Iniciando su temporada 2010, el ARLEQUIN TEATRO estrena este viernes a las 21:00 hs. la obra de Moliere LAS MUJERES SABIAS, comedia riquísima en situaciones, intrigas y crítica a lo contemporáneo.
El sábado 13 a las 18: 00 hs. se realizará una función especial para directores y profesores ( del 7º grado a 3º año de la media) de colegios ya que la obra forma parte del programa ESTUDIANTES AL TEATRO, que ARLEQUIN viene llevando a cabo desde hace más de 20 años.Los profesores interesados están invitados a participar de la misma llamando al tel: 442-152.

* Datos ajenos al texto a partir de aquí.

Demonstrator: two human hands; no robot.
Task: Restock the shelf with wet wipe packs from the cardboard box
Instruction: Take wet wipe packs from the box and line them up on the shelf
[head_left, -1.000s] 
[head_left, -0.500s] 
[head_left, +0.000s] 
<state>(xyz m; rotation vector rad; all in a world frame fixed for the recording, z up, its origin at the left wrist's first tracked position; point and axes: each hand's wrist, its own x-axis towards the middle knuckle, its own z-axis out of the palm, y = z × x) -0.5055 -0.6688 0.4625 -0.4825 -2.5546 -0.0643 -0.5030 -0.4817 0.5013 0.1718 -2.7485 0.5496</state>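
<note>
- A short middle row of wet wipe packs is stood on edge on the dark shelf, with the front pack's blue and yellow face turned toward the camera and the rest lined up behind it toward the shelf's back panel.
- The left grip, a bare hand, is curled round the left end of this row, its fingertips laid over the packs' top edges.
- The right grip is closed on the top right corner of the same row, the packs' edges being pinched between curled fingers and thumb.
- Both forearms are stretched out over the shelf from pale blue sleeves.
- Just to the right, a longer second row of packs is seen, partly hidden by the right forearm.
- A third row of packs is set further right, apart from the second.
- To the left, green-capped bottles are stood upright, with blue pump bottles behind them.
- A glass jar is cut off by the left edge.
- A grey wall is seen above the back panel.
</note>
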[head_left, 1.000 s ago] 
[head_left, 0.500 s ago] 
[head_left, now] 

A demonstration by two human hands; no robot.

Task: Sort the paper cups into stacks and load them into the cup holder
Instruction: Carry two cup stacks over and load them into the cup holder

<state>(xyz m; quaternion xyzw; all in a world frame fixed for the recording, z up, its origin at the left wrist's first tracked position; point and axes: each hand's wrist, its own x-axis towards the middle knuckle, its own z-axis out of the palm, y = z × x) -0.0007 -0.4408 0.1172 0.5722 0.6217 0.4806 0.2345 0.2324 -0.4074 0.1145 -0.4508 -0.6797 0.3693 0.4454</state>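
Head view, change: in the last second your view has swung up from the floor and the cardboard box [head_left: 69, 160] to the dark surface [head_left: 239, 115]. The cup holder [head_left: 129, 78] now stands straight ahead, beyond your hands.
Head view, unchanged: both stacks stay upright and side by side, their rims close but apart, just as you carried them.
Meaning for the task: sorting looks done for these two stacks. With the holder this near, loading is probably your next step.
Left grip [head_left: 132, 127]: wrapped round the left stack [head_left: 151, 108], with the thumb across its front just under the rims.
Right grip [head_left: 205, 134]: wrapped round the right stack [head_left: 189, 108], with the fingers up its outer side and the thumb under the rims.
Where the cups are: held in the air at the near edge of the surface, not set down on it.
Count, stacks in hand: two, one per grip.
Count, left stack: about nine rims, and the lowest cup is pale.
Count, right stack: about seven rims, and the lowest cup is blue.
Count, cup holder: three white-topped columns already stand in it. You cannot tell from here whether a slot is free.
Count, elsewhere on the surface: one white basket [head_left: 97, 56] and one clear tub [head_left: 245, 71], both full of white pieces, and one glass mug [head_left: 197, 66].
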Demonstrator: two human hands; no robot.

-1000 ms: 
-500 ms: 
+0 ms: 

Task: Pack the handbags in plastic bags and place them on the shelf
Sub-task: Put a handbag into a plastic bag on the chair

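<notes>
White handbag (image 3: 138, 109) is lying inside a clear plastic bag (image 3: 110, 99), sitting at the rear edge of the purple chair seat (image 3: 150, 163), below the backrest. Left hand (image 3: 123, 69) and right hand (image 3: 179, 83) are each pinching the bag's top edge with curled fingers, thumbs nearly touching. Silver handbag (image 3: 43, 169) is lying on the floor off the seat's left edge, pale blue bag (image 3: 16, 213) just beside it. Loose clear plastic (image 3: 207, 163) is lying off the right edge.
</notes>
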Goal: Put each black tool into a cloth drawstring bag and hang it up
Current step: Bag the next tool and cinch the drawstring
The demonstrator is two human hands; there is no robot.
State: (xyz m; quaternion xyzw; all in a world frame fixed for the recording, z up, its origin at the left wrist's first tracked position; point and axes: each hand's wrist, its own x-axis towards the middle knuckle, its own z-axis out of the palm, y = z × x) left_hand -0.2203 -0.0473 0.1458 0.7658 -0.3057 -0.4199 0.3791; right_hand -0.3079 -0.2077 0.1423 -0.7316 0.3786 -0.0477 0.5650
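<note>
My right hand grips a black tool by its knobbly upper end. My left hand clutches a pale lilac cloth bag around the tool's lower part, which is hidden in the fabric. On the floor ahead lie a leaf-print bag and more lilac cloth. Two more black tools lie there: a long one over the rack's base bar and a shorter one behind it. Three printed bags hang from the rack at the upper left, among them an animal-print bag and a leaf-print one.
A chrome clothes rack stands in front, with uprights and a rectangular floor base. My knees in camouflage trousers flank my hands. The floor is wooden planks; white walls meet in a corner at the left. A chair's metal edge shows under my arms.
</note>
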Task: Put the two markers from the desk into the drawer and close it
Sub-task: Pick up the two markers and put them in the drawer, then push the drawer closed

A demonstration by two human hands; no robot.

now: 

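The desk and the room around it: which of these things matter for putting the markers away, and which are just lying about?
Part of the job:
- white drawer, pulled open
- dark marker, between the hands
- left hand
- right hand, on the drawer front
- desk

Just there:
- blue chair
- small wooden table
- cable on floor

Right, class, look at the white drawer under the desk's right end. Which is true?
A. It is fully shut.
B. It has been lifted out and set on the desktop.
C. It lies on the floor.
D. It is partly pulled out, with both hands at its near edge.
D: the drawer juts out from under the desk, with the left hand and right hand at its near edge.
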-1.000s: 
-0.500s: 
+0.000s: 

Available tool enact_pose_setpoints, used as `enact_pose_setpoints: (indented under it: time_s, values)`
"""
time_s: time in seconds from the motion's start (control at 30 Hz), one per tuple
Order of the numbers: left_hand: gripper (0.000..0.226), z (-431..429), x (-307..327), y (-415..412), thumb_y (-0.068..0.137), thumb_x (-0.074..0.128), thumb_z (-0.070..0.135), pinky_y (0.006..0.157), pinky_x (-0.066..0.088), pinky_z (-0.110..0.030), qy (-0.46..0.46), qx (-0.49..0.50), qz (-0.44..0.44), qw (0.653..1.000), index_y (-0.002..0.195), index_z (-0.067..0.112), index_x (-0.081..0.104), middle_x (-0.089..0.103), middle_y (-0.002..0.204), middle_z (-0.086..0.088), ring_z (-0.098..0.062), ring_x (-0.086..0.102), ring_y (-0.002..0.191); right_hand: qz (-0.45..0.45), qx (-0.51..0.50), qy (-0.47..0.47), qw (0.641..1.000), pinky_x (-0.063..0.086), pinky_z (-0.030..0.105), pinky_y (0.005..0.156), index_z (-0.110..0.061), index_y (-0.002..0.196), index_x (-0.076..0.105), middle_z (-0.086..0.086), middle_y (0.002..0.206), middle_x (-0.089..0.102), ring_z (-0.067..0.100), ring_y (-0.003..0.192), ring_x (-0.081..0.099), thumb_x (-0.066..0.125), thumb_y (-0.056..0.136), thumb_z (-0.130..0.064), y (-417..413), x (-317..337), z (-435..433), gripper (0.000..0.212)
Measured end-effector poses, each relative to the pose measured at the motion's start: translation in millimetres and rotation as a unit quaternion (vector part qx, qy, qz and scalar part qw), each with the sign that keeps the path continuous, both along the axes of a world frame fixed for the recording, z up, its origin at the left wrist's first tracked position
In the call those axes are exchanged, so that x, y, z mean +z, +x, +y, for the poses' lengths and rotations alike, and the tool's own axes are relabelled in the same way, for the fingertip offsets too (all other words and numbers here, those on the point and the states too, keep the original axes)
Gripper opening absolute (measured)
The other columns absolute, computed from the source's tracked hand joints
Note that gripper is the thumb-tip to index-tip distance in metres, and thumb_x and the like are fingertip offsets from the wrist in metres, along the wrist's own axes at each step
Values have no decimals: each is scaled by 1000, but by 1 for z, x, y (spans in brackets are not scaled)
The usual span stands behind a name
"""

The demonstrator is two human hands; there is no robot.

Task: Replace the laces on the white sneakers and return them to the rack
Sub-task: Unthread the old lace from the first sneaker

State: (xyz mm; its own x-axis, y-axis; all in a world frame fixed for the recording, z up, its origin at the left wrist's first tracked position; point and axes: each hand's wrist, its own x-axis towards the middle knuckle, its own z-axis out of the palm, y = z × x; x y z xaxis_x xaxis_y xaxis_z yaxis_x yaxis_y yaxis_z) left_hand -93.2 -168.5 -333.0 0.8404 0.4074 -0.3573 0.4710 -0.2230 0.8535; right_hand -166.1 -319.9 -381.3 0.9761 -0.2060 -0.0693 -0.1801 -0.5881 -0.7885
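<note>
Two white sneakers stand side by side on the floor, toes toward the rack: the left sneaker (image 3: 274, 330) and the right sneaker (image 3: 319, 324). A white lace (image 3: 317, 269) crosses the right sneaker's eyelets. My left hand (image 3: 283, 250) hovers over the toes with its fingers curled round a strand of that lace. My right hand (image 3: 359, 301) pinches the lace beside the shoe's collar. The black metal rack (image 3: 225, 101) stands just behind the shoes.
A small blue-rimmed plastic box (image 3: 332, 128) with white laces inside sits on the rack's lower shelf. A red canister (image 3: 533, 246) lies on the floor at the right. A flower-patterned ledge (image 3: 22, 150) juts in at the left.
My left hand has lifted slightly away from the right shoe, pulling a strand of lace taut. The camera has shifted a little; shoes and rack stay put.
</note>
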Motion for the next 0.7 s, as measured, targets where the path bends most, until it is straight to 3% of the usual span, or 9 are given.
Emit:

Al frente del elenco integrado por Pablo Ardissone, Rosa Barrios, Augusto Toranzos, Vicky Benítez, Derlis Esquivel, Jessika Tabakman, Hugo Barrios, Sair Gamarra, Paola Albornoz y Sonya Ayala, está José Delgado, el exitoso director de obras como Confesiones de Adolescentes y Jaque a la Reina. La escenografía será de José Luis Ardissone y el vestuario de Alejandra Ardissone.
La obra será presentada al público en 9 únicas funciones, del 12 al 28 de marzo, los dias viernes y sábados a las 21:00 hs. y los domingos a las 20:00 hs. Las entradas tendrán un costo de Gs. 40.000 y los viernes continuará la promoción 2 x 1. Pagando con tarjetas de Interbanco 2 x 1.
Sobre la obra:
Las Mujeres Sabías, es la penúltima comedia de Moliere quien, por entonces, era un hombre enfermo y desencantado. La agudeza de sus críticas a la sociedad de su tiempo le había valido la persecusión por parte de los nobles y de la Iglesia, el resentimiento de los hipócritas y los falsos devotos, y por supuesto, la envidia de sus colegas. Solo tenía como aliados a Luís XIV y a su público, siempre fiel. Y su salud estaba quebrantada por una vida de sobresaltos, inestabilidad económica y grandes sacrificios.
En las mujeres Sabías, Moliere vuelve a ensañarse con lo que él consideraba uno de los peores males de su tiempo: la hipocresía. En este caso, el foco está puesto en los falsos intelectuales, personajes jactanciosos que alcanzaban con facilidad el prestigio y el reconocimiento pero que, bajo la superficie de sus escritos, sólo ostentaban afectación y engreimiento, aprovechándose de la candidez y presunción de una clientela de mujeres que pretendían convertirse en sabias y que a lo sumo se recibían de sabihondas.
De nada sirvió a Moliere advertir, antes del estreno, que la obra no se basaba en personajes reales. Porque, en rigor de verdad, algunas situaciones y ciertos personajes, señalaban claramente a célebres contemporáneos del dramaturgo. Y estos jamás le perdonaron su nueva afrenta.
Las consecuencias las sufrió Moliere, pero hoy podemos disfrutar la vigencia de esa sátira deliciosa y magníficamente compuesta.